Zapatero II: el ausente

(PD).- Hay dos materias propias de la responsabilidad de gobernar que a Zapatero le causan un hastío irreversible: la economía y la política exterior.

Y escribe Ignacio Camacho en ABC que a él, «lo que le gusta, lo que le provoca, lo que le pone, es la ingeniería social y el aventurerismo político, las maniobras institucionales y la táctica de andar por casa, el toma y daca de los asuntos internos».

Los complejos procesos económicos y los escenarios internaciones le aburren porque no le resultan manejables, no se dejan moldear, y eso le provoca un desinterés reactivo.

No le gustan, no le interesan y no los entiende. Es decir, que se desentiende de ellos y los delega con displicencia tan ostensible como irresponsable.

Pero hay momentos y situaciones en que no se puede delegar, ni mucho menos desentenderse. La economía le viene al encuentro de bruces, le guste o no, en forma de miura corniveleto con pitones en punta de crisis, y va a tener que dedicarle algo más de dos tardes y el optimismo autocomplaciente de costumbre.

Y en política exterior le espera dentro de dos años el turno de la presidencia europea. Vale más que aprenda antes algo de idiomas, porque cuando le llegue el momento no se va a poder refugiar en unos papeles para evitar los corrillos de dirigentes.

Entre otras cosas, porque en esos corrillos de listillos le suelen robar la cartera al que se descuide. Literalmente: entre palmadas y sonrisas, los del corro se reparten las subvenciones, los fondos y el liderazgo, y son capaces de birlarle la billetera a un retrato. Sobre todo si el retrato no se da por enterado.

Esa imagen patética del presidente solitario y silencioso, apartado con la cabeza hundida en un memorándum mientras los líderes del mundo hacen risas jaleándose a sus espaldas, es el símbolo y el epítome de una España aislada cuyo Gobierno ha renunciado a integrarse en el concierto de los que mandan en la escena global.

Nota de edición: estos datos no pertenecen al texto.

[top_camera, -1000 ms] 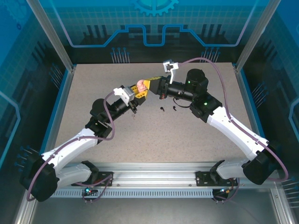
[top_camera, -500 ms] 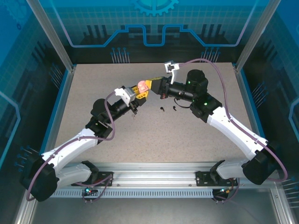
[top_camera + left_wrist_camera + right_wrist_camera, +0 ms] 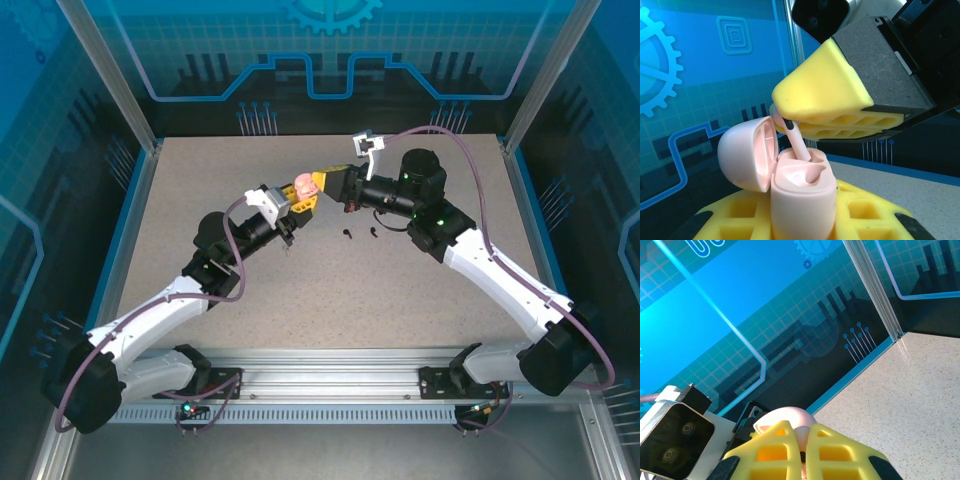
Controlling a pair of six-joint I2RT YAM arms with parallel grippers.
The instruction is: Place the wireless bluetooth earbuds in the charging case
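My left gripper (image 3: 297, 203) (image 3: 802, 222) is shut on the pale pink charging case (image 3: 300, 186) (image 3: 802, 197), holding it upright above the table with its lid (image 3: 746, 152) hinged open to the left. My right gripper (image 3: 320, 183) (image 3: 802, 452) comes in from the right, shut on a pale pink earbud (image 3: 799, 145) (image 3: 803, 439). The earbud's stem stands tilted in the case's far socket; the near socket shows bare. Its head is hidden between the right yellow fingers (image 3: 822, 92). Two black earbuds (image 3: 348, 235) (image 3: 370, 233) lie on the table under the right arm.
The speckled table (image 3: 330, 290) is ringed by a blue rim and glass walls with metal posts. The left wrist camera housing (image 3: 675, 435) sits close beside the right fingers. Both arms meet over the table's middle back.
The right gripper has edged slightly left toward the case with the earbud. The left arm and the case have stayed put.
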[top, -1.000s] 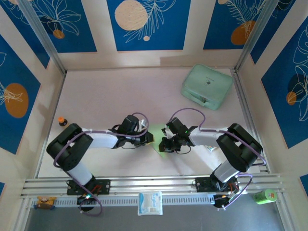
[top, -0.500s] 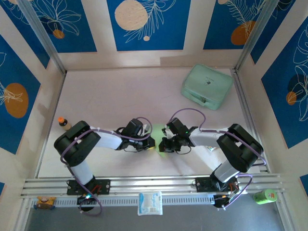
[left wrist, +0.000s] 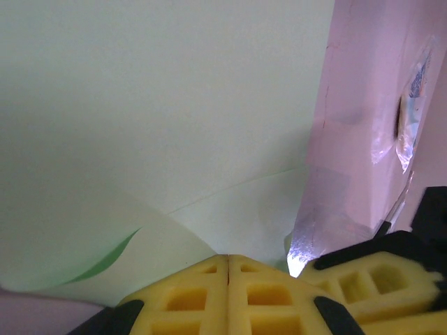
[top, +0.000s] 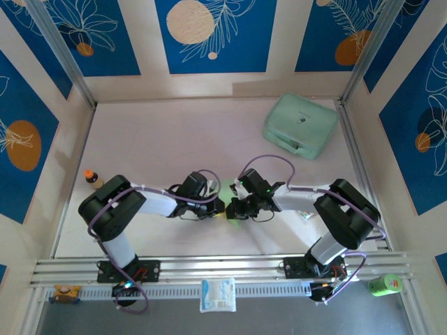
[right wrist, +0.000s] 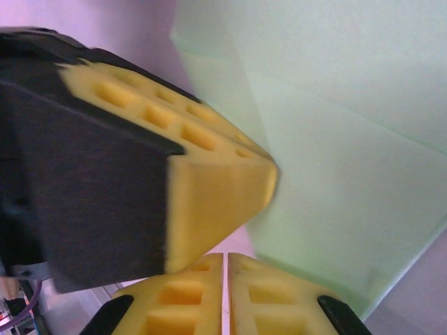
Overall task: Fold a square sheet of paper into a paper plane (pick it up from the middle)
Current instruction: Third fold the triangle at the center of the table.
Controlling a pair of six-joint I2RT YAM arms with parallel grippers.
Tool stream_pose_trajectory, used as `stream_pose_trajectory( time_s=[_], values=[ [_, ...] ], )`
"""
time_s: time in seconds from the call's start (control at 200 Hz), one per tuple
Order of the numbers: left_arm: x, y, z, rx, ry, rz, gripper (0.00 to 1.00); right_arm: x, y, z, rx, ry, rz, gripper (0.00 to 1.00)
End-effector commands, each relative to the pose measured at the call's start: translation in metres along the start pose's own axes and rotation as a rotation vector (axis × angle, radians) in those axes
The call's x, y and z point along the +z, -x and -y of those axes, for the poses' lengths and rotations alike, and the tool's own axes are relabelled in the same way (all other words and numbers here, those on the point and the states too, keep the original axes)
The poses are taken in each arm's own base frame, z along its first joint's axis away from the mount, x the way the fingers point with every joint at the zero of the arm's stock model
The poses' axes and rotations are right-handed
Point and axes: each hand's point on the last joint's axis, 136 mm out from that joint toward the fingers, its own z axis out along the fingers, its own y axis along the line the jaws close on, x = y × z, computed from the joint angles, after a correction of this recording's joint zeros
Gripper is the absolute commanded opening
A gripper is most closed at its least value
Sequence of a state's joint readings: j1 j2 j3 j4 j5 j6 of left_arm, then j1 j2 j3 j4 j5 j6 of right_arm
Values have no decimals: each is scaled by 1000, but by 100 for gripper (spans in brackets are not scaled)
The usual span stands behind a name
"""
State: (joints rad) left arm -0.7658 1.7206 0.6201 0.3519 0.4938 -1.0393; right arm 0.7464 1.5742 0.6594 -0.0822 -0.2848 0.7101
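Left arm [top: 157, 204] shifted rightward; both jaws closed beside the square sheet of paper [left wrist: 174, 105] on pink table [top: 160, 139].

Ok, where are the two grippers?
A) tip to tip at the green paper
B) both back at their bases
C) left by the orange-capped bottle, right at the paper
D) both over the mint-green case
A: from above, the left gripper and right gripper meet at the green paper mid-table.

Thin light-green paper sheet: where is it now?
The thin light-green paper sheet lies mid-table in the top view, under the meeting tips of the left gripper and right gripper.
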Motion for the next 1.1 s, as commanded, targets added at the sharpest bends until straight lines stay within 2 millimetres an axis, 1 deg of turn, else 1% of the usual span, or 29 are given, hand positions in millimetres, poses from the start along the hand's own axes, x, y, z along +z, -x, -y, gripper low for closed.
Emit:
stream_pose_trajectory(
  time_s=[0.0, 0.07, 0.205, 0.6, 0.82, 1.09],
  values=[
    [2, -3, -27, -46, 89, -3, 0, 8, -16, 23, 34, -73, -46, 8],
    [2, -2, -26, -46, 85, -2, 0, 9, -24, 32, 49, -90, -65, 7],
    [0, 3, -23, -44, 66, 11, 0, 7, -34, 41, 69, -105, -75, 5],
    [-15, 26, -30, -56, 61, 55, 0, 6, -34, 43, 80, -105, -74, 2],
    [-26, 36, -49, -97, 98, 80, 0, 6, -35, 42, 78, -102, -75, 2],
    [-36, 43, -64, -135, 180, 89, 0, 5, -34, 42, 77, -102, -74, 2]
  ],
)
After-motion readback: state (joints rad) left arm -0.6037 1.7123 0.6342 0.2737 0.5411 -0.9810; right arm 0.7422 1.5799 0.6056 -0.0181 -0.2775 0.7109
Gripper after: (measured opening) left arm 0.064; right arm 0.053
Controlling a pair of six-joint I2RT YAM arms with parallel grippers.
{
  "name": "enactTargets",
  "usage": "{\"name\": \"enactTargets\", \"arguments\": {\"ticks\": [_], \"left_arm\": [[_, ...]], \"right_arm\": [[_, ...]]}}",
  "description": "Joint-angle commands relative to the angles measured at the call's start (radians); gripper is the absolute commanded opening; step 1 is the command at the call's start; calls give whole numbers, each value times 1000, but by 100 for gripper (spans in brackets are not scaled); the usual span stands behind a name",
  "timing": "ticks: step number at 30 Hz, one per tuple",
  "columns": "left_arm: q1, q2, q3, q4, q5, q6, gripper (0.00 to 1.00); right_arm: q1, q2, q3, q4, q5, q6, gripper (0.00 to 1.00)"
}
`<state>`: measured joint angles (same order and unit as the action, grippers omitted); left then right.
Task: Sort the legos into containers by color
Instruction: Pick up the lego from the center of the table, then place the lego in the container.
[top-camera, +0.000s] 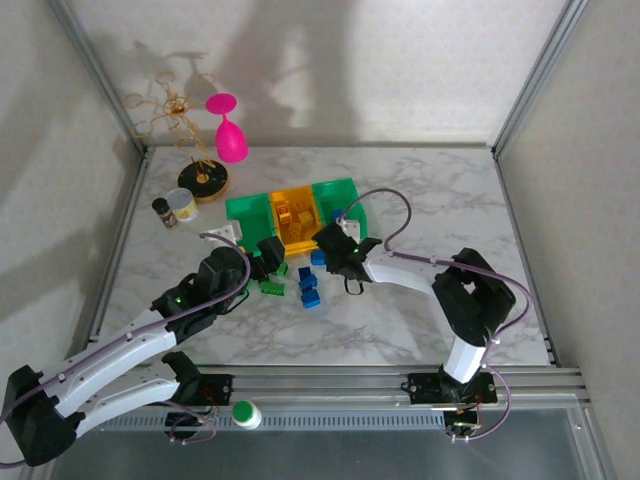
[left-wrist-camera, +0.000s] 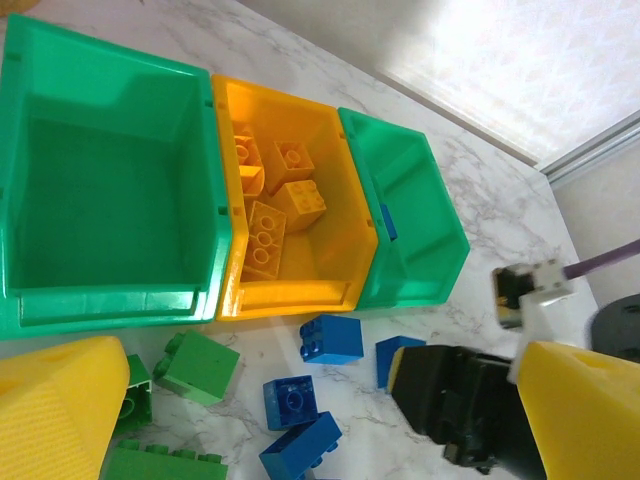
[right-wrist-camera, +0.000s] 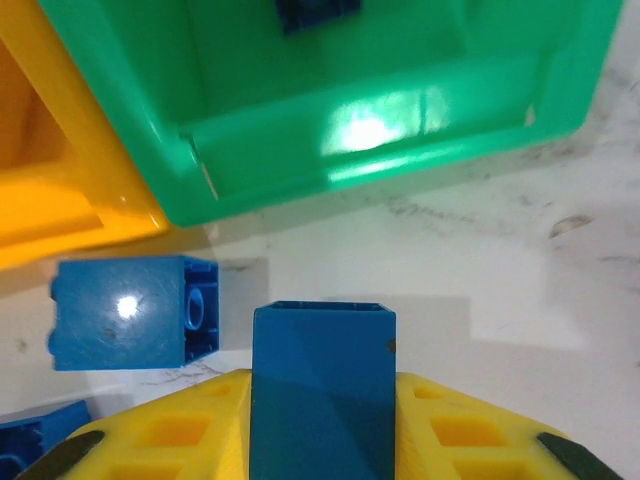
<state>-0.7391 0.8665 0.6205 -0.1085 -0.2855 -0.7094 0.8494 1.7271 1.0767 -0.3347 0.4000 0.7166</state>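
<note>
My right gripper (right-wrist-camera: 322, 405) is shut on a blue lego (right-wrist-camera: 322, 380), just in front of the right green container (right-wrist-camera: 400, 130), which holds one blue lego (right-wrist-camera: 315, 12). Another blue lego (right-wrist-camera: 120, 312) lies to its left. In the left wrist view the three containers stand in a row: an empty green one (left-wrist-camera: 100, 180), a yellow-orange one (left-wrist-camera: 290, 297) with several yellow legos (left-wrist-camera: 265, 235), and the right green one (left-wrist-camera: 415, 230). My left gripper (left-wrist-camera: 320, 440) hangs open over loose blue legos (left-wrist-camera: 290, 402) and green legos (left-wrist-camera: 197, 366).
At the back left stand a pink goblet (top-camera: 230, 130), a gold wire ornament (top-camera: 200, 180), a small lidded jar (top-camera: 182, 207) and a dark bottle (top-camera: 163, 212). A green-capped bottle (top-camera: 245, 413) lies by the near rail. Metal frame posts border the table.
</note>
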Motion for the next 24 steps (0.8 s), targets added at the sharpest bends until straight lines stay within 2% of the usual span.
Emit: {"name": "enactTargets", "arguments": {"ticks": [1, 8, 13, 14, 24], "left_arm": [[-8, 19, 40, 3, -26, 20, 100], [-8, 62, 83, 26, -46, 49, 100], [-3, 95, 110, 50, -57, 69, 100], [-2, 102, 115, 51, -57, 72, 100], [23, 148, 129, 64, -53, 81, 100]], "right_arm": [[-29, -70, 28, -34, 27, -47, 34], [-106, -49, 126, -18, -1, -145, 35], [-150, 40, 235, 22, -65, -200, 34], [-177, 58, 258, 30, -69, -212, 34], [-221, 249, 431, 42, -91, -284, 34]]}}
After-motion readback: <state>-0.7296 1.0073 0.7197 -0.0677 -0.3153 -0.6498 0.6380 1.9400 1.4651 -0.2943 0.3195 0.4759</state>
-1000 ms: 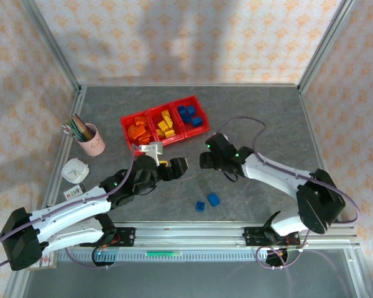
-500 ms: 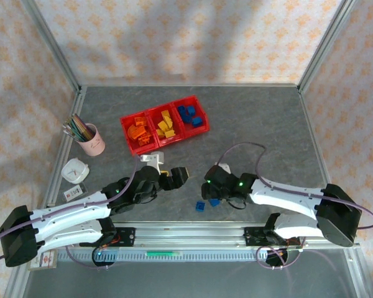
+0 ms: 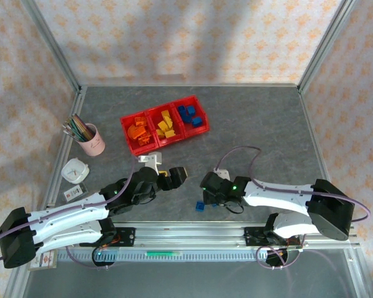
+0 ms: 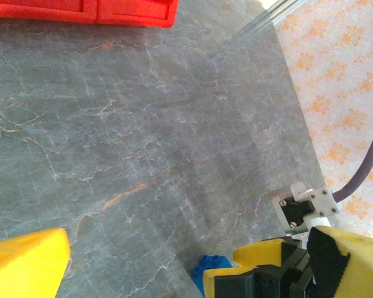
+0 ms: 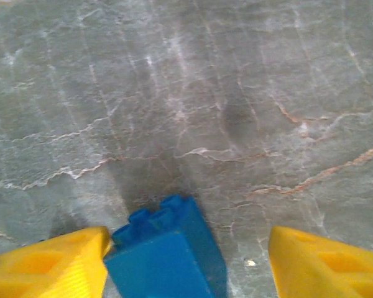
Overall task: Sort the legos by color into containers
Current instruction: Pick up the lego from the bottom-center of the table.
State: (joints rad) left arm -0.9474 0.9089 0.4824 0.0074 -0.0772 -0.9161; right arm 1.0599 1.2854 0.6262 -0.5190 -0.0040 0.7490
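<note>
pencils (image 3: 78, 127) stand in a pink cup (image 3: 90, 141) at nine o'clock on the counter (image 3: 261, 124). three red containers (image 3: 125, 131) sit at twelve o'clock, holding legos (image 3: 166, 124) in orange, yellow and blue, left to right. my left tool (image 3: 172, 176) hangs wide and empty at six o'clock of them. my right tool (image 5: 188, 248) straddles a blue lego (image 5: 165, 261) lying on the counter: one finger (image 5: 56, 267) touches it, the other stands apart, not yet gripping.
</note>
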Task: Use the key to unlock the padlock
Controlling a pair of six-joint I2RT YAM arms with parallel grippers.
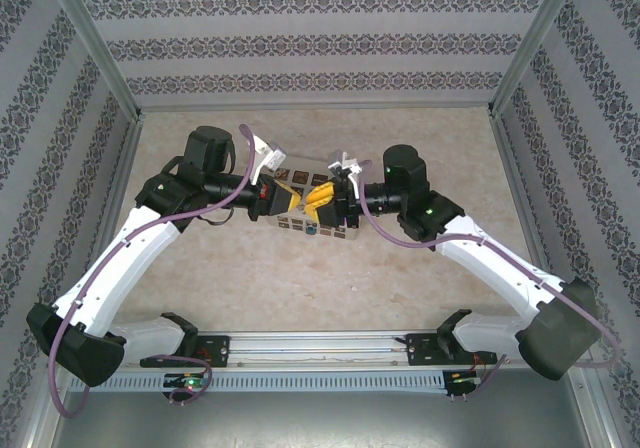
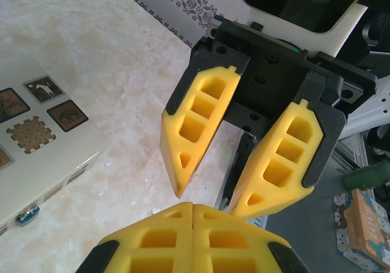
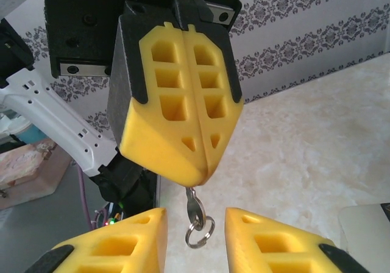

Un gobernante apocado, tímido, incómodo y cohibido ante su responsabilidad representativa, que se pasa las cumbres encerrado en un despacho o departiendo con los periodistas nacionales, que se deja ningunear por los grandes y renuncia a su obligación indelegable de representación exterior.

Un presidente aburrido y ausente, al que se diría que se le hacen largas las horas de las cumbres, que no ve el momento de tomar el avión de regreso a su nido doméstico de fintas parlamentarias y tratillos con los nacionalistas de campanario.

Ahí es donde está a gusto, en el tacticismo casero, en la dialéctica familiar, lejos de la soberbia prepotente de esos mandatarios extranjeros que tienen la costumbre de hablar en otro idioma y no comprenden, además, la grandeza de su autárquico empeño refundacionista.
Es cierto que la política internacional otorga en España muy pocos votos, pero es donde se cuece la posición del país en el reparto de las grandes líneas de influencia que determinan la competitividad en el mundo. Y ésa es una carrera en la que hemos renunciado a competir, por desinterés, por apatía, por complejo, por falta de convicción y por encogimiento de un dirigente ensimismado al que las cumbres se le hacen tan cuesta arriba como un calvario.